Living in the suburb, we get all kinds of bugs and insects in the garden and inside the house — fireflies, butterflies and moths, grasshoppers… But what’s really interesting is that every year on All Souls’ Day, we’d always have a moth that stays inside the house the entire day, sometimes even longer. This year, it was a large, beautiful, yellow moth.
The moth was in my study, it got too near Alex and, in trying to avoid it, she bumped her knee on my table and got a nasty bruise. She wanted me to get rid of it but it was so beautiful I decided to take photos first. But it proved shy, flew to another part of the room and kept moving.
So, I asked Sam to get her butterfly net (an old accessory from high school).
But this moth didn’t intend to get caught.
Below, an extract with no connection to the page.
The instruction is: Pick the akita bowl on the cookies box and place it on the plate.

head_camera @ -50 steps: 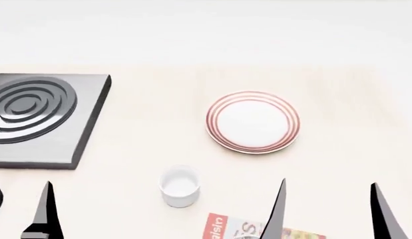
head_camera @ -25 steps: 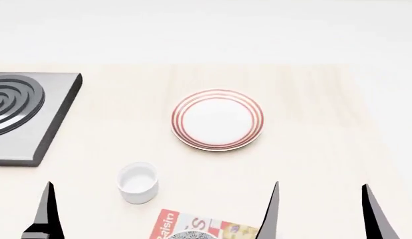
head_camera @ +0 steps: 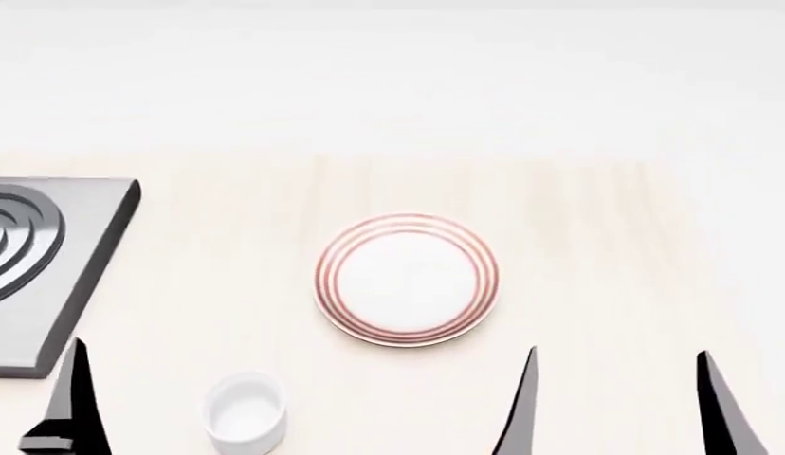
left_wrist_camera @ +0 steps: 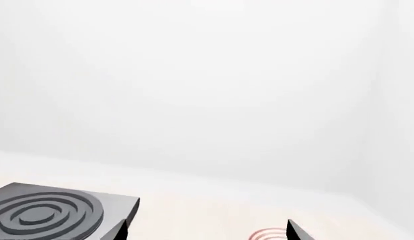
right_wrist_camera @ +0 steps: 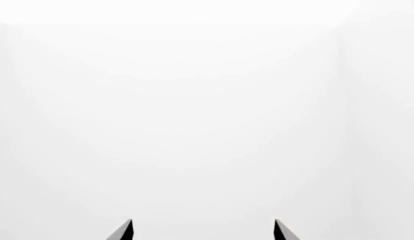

It eluded the net and settled on the wall near a window from where I managed to take photos. Since it didn’t seem interested in flying out of the window, I left it alone. We went to Greenhills, shopped, went to the supermarket, then to a Chinese deli and came home several hours later.
After dinner, we were lounging in the Family Room and found it there. Speedy didn’t want to shut the windows to turn on the aircon with the moth still inside the house. He asked Sam for the butterfly net, caught it and let it out through the window.
Whether in jest or wishful thinking, every time we find a moth inside the house at this time of the year, we always say it’s either my father, my grandmother or Speedy’s father, all of whom have been dead for years, paying a visit. I suppose it was this mood (plus the fact that she had just seen a horror movie called Reincarnation) that prompted Sam to ask me if I believed in reincarnation. She asked me in the car on the way to Greenhills. I told her it was an attractive thought, the ability to come back over and over, but the rational side of me says it just isn’t true.
But, if it were true, Sam persisted, would I want to be reincarnated? Yes, I told her. I would. In fact, I want more. I want to be reincarnated and retain all memories from previous lives. Imagine… All that knowledge. The ability to solve problems of the present because you know exactly where and how everything went wrong in the past.
There are a lot of cultures where reincarnation figures prominently. Part of the law of karma, some say, and what you don’t pay for or what reward you are not able to collect in this lifetime, you can pay for or collect in the next. For others, it is simply an integral part of the belief in the afterlife where the death of the body is not the end but merely the transition to another kind of life.
It’s an attractive thought, like I said. And goodness knows how I’ve pored over historical romances that deal with reincarnation. Anya Seton’s Green Darkness is one of my favorite novels of all time and that’s what it is all about — ill-fated lovers meeting again some five hundred years later — in another life — and the passion is still burning. Great stuff for fiction, really. Even in Filipino pop literature and entertainment, reincarnation combined with romance has always been a surefire formula for commercial success and even critical acclaim. Mars Ravelo’s Maruja was a hit in komiks form and the first film adaptation with Susan Roces and Romeo Vasquez was memorable too. Even when seen through the eyes of a child, I must say, because I was very young when I saw the film and I still have wonderful memories of it lasting and lingering enough for me to dismiss the two remakes as poor copies.
But. As wonderfully attractive as the notion may be, I still say that reincarnation is best left to romantic fiction. It might serve as a symbol of continuity and immortality in some cultures and belief systems but, for me, it’s just a beautifully conceptualized fiction.